Prof. Tseng and his international collaborators systematically investigated the fundamental causes for the model biases which may have a big impact on the simulation of the tropical ocean current. They identified the model biases come mainly from the direct wind forcing used in the CORE-II experiments. The biases may arise from the standard procedure in correcting the wind products using the QuikSCAT satellite winds. Particularly, the effect of the ocean currents on the calculation of momentum flux may be accounted twice during the correction procedure. This work provides important clues to correct the common biases of the climate and ocean models. It is expected to effectively improve the simulation of the tropical upper circulation in the stand-alone ocean models and reduce the impact of model deviation on climate simulation and prediction.

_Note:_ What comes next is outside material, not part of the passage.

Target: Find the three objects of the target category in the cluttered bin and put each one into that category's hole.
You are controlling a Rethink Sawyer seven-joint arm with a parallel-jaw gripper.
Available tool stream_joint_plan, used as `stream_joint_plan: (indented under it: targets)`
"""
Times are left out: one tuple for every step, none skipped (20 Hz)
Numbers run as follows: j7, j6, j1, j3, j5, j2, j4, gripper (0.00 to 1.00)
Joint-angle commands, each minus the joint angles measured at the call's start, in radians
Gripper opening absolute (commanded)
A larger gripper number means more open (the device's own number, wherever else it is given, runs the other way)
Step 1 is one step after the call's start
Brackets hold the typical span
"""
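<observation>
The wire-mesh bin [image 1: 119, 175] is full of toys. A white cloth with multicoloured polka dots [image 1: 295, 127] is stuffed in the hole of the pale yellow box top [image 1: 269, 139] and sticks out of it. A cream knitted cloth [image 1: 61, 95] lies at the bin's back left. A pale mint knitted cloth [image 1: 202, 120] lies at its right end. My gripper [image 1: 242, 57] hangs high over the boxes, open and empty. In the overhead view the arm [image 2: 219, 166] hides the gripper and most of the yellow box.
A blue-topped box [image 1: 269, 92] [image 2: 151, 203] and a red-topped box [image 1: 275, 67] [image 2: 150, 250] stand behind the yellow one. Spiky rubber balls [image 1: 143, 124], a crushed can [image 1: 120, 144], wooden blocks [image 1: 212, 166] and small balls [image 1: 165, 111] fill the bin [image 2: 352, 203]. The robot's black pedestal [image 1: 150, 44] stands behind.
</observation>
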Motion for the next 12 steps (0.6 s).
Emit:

This importance has been noted in phys.org (see https://phys.org/news/2019-03-scientists-reveal-pacific-north-equatorial.html#jCp). Further information about the associated dynamics and details can be found in Prof. Tseng’s recent paper published in the J. Adv. Model. Earth Sy. (Sun et al., 2019).

Sun, Z., Liu*, H., Lin, P., Tseng*, Y.H., Small, J. and Bryan, F. (2019), “The modeling of the north equatorial countercurrent in the Community Earth System Model and its oceanic component,” J. Adv. Model. Earth Sy., 11, 531-544.

The upper 400 m vertically integrated zonal currents (Units: m2s-1) for (a) POP with CORE-II forcing, and (b) CESM in the equatorial Pacific. (c) The upper 400 m vertically integrated zonal current difference between CESM and POP. (d) The volume transports of NECC (Unit: Sv), which are defined as the meridionally integrated eastward transport between 3°N-10°N, for POP forced with CORE-II (red solid), CESM (blue solid) and Johnson et al. (2002) observation (black dots). The transports of the NECC masked by the observational sampling are also computed for both POP (red dash) and CESM (blue dash), donated as POP-J and CESM-J.